Et c'est vrai que le premier contact avec le coeur de la ville fait froid dans le dos. Grandeur et décadence... Les rats fuient sous nos pas le long de la rivière encaissée aux rives de laquelle s'accrochent les maisons de tôle, de parpaings et de cartons des bidonvilles, les ordures s'entassent partout,comme nous ne l'avions plus vu depuis l'Amérique latine... Et l'offre d'hébergement oscille entre chambres bon marché franchement insalubres et glauques, et anciens palaces décatis ahurissants... Il y a l'espace, les volumes, le reste du luxe d'antan, les superbes carrelages au sol et vitraux aux plafonds, les moulures et les lustres à pendeloques hollandais, les faiences et les porcelaines... mais aussi l'absence d'entretien, la moisissure, l'humidité, les blattes sous le lit, les taches sur les murs, le plafond qui s'émiette. Ce soir, nous sommes seuls dans notre immense palais d'antan, les voix des enfants résonnent dans les couloirs vides, autour de la piscine blême, rebondissent sur des nappes qui furent blanches... Les enfants sont aux anges, ravis de leur vie de sultans, le luxe c'est les petits savons dans la salle de bain, ils ne perçoivent pas notre malaise, ni le pathétique de ces lieux qui furent rutilants...

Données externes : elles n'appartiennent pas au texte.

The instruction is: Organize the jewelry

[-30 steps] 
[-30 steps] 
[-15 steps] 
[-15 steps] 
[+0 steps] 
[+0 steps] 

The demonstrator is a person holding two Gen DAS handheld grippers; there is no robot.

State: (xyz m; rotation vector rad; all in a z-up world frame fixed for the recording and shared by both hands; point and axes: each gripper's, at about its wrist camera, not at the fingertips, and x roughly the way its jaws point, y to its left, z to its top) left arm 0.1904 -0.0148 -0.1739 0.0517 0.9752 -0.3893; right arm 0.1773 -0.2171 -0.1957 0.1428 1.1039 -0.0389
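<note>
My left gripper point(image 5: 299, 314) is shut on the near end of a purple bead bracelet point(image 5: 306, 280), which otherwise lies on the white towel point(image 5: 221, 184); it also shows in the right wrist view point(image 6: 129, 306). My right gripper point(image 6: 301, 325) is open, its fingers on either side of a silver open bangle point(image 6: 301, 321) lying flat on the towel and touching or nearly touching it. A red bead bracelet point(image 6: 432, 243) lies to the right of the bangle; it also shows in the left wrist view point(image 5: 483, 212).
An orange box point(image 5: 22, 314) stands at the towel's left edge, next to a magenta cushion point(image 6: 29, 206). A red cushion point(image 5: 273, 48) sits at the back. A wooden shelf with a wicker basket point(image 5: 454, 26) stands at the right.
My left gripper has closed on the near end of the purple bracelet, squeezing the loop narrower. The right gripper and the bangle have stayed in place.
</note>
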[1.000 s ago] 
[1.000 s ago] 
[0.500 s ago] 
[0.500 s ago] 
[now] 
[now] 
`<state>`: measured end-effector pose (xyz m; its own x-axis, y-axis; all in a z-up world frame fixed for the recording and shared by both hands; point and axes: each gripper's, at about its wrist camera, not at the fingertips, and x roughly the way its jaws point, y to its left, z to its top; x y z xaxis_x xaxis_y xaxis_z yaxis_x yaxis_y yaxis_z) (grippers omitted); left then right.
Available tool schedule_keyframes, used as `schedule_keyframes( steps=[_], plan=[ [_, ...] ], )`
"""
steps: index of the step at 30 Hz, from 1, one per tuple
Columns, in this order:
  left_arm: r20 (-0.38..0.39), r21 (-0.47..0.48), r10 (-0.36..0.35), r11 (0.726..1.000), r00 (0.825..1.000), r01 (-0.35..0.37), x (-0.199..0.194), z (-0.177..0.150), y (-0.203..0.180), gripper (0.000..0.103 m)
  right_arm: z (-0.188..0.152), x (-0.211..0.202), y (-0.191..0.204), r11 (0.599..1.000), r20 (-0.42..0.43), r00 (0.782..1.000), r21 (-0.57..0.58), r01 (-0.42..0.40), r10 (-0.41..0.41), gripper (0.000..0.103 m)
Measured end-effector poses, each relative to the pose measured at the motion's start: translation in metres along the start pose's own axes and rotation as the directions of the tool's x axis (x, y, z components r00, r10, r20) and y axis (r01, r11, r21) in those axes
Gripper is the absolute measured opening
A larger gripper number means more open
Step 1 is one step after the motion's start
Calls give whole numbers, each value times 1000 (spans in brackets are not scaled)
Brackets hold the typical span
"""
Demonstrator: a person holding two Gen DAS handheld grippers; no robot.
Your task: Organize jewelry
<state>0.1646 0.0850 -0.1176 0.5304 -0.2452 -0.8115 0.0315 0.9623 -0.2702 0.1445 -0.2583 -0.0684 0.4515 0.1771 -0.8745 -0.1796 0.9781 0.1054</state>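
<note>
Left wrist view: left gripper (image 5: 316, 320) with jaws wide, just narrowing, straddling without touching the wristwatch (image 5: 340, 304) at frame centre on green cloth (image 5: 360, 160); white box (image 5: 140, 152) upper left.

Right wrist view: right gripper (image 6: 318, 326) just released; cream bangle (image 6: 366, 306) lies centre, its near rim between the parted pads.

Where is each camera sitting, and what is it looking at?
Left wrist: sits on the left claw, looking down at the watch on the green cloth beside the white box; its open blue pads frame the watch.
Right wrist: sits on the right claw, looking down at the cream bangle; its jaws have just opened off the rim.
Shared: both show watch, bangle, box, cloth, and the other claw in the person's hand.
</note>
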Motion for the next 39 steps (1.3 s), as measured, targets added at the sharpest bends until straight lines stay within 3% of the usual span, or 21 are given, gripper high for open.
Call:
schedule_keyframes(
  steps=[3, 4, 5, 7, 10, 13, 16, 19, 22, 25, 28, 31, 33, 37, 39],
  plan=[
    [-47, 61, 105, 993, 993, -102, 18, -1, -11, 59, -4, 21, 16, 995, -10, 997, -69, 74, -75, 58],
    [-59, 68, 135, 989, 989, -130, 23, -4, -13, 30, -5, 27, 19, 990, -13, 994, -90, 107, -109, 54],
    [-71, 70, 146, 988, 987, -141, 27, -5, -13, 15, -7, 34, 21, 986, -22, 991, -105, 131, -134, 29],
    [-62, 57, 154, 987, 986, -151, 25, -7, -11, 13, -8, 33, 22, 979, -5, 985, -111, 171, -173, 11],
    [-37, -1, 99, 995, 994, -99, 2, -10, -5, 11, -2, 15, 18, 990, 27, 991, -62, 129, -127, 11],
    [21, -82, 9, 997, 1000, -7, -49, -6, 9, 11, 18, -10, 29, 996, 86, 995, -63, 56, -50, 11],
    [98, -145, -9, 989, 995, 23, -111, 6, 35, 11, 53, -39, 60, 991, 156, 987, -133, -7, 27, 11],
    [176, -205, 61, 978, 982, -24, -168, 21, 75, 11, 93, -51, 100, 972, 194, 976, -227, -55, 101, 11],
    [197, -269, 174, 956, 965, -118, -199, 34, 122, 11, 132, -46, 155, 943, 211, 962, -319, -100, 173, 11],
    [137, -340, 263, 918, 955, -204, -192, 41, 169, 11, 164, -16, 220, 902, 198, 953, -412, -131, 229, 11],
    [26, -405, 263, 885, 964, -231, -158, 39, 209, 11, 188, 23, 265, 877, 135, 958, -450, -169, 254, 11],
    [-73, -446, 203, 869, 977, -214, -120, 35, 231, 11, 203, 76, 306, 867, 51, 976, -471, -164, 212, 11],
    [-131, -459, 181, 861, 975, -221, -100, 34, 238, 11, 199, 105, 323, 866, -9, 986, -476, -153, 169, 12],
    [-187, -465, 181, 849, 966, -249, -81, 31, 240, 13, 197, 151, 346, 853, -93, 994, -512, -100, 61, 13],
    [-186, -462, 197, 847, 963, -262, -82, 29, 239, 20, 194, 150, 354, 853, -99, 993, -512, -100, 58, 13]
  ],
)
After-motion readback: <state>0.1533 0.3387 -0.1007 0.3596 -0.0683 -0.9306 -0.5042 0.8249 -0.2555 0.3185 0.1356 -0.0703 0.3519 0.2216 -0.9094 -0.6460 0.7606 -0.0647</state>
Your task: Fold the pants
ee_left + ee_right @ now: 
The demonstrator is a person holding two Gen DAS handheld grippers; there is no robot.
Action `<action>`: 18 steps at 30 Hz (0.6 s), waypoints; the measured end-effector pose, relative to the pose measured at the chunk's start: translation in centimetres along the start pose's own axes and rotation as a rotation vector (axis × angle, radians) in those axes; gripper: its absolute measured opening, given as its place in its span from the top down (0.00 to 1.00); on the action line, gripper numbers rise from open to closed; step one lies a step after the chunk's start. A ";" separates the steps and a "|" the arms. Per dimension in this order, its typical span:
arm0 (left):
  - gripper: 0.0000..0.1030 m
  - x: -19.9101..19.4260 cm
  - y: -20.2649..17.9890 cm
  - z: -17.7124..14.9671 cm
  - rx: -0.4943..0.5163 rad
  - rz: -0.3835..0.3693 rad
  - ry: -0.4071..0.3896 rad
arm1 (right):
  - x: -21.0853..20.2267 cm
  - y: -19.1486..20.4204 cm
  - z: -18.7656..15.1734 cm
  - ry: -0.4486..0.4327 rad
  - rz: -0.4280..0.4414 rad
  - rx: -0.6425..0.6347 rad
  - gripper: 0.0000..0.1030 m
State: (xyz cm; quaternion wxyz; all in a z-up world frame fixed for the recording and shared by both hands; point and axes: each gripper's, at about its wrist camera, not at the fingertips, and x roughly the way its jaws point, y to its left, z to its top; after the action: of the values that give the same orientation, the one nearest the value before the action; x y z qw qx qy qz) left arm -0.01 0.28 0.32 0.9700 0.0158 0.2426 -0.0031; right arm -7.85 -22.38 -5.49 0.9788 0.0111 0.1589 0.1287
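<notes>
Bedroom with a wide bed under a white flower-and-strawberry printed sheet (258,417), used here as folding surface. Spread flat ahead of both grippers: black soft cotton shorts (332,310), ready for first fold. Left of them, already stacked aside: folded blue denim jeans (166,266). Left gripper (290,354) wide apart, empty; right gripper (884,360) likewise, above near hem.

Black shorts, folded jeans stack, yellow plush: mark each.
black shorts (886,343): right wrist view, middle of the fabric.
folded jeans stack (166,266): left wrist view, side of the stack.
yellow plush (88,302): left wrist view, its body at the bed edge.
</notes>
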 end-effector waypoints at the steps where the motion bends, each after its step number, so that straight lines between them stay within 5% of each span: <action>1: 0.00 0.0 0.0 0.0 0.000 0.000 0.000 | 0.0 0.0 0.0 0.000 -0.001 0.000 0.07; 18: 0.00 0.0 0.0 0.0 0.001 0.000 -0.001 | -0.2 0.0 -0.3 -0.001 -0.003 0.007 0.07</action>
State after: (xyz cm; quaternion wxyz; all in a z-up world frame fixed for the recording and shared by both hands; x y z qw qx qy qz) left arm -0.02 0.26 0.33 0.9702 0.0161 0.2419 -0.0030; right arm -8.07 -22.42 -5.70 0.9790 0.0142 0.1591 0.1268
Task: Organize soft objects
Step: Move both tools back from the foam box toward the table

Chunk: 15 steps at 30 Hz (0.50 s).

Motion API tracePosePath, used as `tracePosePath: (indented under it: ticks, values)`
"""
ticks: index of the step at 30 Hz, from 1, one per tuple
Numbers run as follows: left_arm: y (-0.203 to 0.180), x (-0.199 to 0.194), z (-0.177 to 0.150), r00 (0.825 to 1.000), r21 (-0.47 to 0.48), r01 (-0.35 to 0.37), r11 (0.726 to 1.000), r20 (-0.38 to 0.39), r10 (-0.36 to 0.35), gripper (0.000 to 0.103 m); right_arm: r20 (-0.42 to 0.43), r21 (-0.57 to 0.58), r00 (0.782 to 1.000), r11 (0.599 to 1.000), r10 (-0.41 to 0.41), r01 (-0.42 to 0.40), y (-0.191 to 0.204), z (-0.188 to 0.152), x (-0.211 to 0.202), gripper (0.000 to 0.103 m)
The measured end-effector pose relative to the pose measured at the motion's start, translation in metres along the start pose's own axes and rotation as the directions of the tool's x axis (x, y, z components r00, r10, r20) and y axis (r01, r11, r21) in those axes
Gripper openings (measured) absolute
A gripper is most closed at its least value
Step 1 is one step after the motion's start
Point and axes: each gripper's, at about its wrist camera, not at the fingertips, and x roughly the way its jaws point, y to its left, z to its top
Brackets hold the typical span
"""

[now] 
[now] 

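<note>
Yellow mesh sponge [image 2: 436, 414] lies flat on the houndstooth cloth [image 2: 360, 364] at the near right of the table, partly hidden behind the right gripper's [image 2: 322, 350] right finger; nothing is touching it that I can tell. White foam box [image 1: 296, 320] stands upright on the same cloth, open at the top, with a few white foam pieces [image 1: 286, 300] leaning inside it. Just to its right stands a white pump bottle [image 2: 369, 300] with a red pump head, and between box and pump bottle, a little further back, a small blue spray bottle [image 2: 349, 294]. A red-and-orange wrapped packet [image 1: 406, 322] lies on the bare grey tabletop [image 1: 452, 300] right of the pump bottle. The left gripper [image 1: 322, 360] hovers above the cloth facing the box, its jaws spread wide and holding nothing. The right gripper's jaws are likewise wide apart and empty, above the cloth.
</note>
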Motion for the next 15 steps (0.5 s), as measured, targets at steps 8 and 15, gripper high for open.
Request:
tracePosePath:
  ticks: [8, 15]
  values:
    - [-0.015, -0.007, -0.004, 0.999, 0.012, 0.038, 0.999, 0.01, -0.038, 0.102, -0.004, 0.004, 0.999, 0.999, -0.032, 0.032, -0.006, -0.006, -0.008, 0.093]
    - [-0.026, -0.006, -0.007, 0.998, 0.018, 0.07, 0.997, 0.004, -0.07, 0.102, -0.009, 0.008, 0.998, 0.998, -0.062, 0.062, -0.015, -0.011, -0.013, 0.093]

En 1745, le gouverneur général des Indes néerlandaises, le baron Gustaaf Willem Van Inhoff, part en escapade en pleine forêt à la recherche de vestiges archéologiques des mythiques princes sundanais du royaume de Pajajaran. Il parvint à un endroit très apaisant, à 60 km au sud de la capitale, en pays Sunda (Java ouest), sur les pentes du volcan Gunung Pangrango. C’est le coup de foudre et persuadé qu’il se trouve dans le berceau même de la ville mythique, il décide de s’y installer. Une nouvelle cité est née : Buitenzorg, ce qui signifie en néerlandais « Sans souci » ou plutôt « Hors du souci ». Il fait construire en pleine nature un palais de 10 000 m² pour y accueillir l’ensemble du corps administratif en charge de la gestion des Indes néerlandaises. Peu à peu, la forêt est domestiquée à la hollandaise, manière de reconstituer un univers familier, aux confins maritimes de la nation. Un jardin d’abord modeste apparut aux alentours, refuge doté de fortifications naturelles. Ce qui n’était au départ qu’un passe-temps horticole, devint en quelques années une entreprise industrielle. L’histoire du jardin botanique de Buitenzorg débute le 18 mai 1817 sous l’impulsion du directeur de l’agriculture, des arts et des sciences, Casper Georg Carl Reinwardt (1773-1854). Ce botaniste de renom est parvenu à faire du jardin un grand laboratoire naturel afin de permettre l’introduction, l’expansion et l’exploitation de plantes tropicales utiles, dans les trois grands domaines de l’alimentation, de la médecine et de la productivité.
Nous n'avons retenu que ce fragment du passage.